▸ EXERCISE DESCRIPTION
Write the material out again, line by line, exactly as it is.

+===+

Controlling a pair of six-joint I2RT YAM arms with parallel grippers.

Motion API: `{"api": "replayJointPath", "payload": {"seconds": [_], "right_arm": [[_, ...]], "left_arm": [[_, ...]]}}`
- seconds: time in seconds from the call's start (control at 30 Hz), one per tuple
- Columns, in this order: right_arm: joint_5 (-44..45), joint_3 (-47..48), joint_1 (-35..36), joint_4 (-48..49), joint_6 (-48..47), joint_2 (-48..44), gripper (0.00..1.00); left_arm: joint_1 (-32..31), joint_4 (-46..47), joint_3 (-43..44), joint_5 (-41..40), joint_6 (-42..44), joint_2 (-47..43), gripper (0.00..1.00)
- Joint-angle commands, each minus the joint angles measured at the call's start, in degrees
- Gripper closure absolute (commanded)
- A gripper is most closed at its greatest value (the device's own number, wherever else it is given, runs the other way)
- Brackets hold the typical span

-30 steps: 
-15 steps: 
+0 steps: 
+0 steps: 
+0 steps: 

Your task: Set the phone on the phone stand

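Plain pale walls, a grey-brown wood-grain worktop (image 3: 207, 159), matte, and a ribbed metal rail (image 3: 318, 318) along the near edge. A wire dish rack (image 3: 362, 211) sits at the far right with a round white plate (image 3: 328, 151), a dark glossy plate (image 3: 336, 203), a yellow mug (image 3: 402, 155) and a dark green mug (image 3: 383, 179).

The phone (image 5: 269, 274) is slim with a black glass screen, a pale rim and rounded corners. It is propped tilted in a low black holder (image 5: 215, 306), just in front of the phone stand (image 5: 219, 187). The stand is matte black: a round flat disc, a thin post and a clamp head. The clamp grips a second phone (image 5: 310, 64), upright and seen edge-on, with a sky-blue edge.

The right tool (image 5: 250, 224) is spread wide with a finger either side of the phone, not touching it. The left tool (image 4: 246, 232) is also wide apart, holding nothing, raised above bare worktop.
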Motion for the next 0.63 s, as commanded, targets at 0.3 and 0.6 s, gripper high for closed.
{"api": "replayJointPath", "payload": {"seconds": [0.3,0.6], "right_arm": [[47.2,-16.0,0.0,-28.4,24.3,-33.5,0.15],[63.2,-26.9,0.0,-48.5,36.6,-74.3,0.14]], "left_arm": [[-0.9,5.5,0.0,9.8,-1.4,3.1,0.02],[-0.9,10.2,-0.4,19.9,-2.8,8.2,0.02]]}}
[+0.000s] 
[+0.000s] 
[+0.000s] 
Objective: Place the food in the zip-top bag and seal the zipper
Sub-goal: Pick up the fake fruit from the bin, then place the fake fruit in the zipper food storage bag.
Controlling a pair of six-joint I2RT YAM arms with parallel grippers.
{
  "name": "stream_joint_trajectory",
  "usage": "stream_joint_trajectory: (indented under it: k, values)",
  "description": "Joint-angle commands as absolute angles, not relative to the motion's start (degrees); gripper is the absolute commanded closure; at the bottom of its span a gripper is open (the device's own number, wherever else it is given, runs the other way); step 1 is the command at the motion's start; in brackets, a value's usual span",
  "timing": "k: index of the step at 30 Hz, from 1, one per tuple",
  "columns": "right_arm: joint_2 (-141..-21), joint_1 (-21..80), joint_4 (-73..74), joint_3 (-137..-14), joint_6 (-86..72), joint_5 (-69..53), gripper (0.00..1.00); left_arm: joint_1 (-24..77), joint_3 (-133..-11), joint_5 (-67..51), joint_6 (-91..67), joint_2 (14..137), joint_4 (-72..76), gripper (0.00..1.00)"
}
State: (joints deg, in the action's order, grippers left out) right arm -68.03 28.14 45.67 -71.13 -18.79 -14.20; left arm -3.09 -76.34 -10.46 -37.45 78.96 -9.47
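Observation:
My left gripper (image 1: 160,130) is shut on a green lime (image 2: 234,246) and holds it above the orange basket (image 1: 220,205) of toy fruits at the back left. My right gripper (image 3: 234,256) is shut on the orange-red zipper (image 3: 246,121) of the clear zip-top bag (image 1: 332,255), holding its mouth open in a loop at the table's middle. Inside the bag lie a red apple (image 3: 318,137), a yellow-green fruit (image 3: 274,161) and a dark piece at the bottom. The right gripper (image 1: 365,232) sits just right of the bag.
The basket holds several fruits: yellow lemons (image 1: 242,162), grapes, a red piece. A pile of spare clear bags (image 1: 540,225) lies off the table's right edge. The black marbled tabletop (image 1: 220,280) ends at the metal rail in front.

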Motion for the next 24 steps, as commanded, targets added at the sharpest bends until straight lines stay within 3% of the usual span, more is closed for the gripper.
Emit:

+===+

▸ ANSWER BOX
Controlling a pair of six-joint I2RT YAM arms with parallel grippers.

Motion API: `{"api": "replayJointPath", "payload": {"seconds": [_], "right_arm": [[_, ...]], "left_arm": [[_, ...]]}}`
- seconds: time in seconds from the call's start (control at 30 Hz), one per tuple
- Columns, in this order: right_arm: joint_5 (-44..45), joint_3 (-47..48), joint_1 (-35..36), joint_4 (-48..49), joint_6 (-48..47), joint_2 (-48..44), gripper (0.00..1.00); left_arm: joint_1 (-32..31), joint_4 (-46..47), joint_3 (-43..44), joint_5 (-41..40), joint_6 (-42..44), joint_2 (-47..43), gripper (0.00..1.00)
- Joint-angle commands, each minus the joint angles measured at the call's start, in degrees
- Gripper closure absolute (commanded)
- A gripper is most closed at its greatest value (the device's own number, wherever else it is given, runs the other way)
- Brackets hold the typical span

-30 steps: 
-15 steps: 
+0 steps: 
+0 steps: 
+0 steps: 

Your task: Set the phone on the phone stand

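Plain pale walls, a grey-brown wood-grain worktop (image 3: 207, 159), matte, and a ribbed metal rail (image 3: 318, 318) along the near edge. A wire dish rack (image 3: 362, 211) sits at the far right with a round white plate (image 3: 328, 151), a dark glossy plate (image 3: 336, 203), a yellow mug (image 3: 402, 155) and a dark green mug (image 3: 383, 179).

The phone (image 5: 269, 274) is slim with a black glass screen, a pale rim and rounded corners. It is propped tilted in a low black holder (image 5: 215, 306), just in front of the phone stand (image 5: 219, 187). The stand is matte black: a round flat disc, a thin post and a clamp head. The clamp grips a second phone (image 5: 310, 64), upright and seen edge-on, with a sky-blue edge.

The right tool (image 5: 250, 224) is spread wide with a finger either side of the phone, not touching it. The left tool (image 4: 246, 232) is also wide apart, holding nothing, raised above bare worktop.
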Motion for the next 0.63 s, as commanded, targets at 0.3 and 0.6 s, gripper high for closed.
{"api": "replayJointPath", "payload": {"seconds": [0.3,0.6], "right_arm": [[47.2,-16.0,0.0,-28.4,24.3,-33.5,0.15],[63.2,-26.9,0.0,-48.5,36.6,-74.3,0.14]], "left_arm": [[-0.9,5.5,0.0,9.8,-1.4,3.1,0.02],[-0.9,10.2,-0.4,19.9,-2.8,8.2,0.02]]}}
[+0.000s] 
[+0.000s] 
[+0.000s] 
Objective: Place the food in the zip-top bag and seal the zipper
Sub-goal: Pick up the fake fruit from the bin, then place the fake fruit in the zipper food storage bag.
Controlling a pair of six-joint I2RT YAM arms with parallel grippers.
{
  "name": "stream_joint_trajectory",
  "usage": "stream_joint_trajectory: (indented under it: k, values)",
  "description": "Joint-angle commands as absolute angles, not relative to the motion's start (degrees); gripper is the absolute commanded closure; at the bottom of its span a gripper is open (the device's own number, wherever else it is given, runs the other way); step 1 is the command at the motion's start; in brackets, a value's usual span",
  "timing": "k: index of the step at 30 Hz, from 1, one per tuple",
  "columns": "right_arm: joint_2 (-141..-21), joint_1 (-21..80), joint_4 (-73..74), joint_3 (-137..-14), joint_6 (-86..72), joint_5 (-69..53), gripper (0.00..1.00); left_arm: joint_1 (-24..77), joint_3 (-133..-11), joint_5 (-67..51), joint_6 (-91..67), joint_2 (14..137), joint_4 (-72..76), gripper (0.00..1.00)"
}
State: (joints deg, in the action's order, grippers left out) right arm -68.03 28.14 45.67 -71.13 -18.79 -14.20; left arm -3.09 -76.34 -10.46 -37.45 78.96 -9.47
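Observation:
My left gripper (image 1: 160,130) is shut on a green lime (image 2: 234,246) and holds it above the orange basket (image 1: 220,205) of toy fruits at the back left. My right gripper (image 3: 234,256) is shut on the orange-red zipper (image 3: 246,121) of the clear zip-top bag (image 1: 332,255), holding its mouth open in a loop at the table's middle. Inside the bag lie a red apple (image 3: 318,137), a yellow-green fruit (image 3: 274,161) and a dark piece at the bottom. The right gripper (image 1: 365,232) sits just right of the bag.
The basket holds several fruits: yellow lemons (image 1: 242,162), grapes, a red piece. A pile of spare clear bags (image 1: 540,225) lies off the table's right edge. The black marbled tabletop (image 1: 220,280) ends at the metal rail in front.
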
Motion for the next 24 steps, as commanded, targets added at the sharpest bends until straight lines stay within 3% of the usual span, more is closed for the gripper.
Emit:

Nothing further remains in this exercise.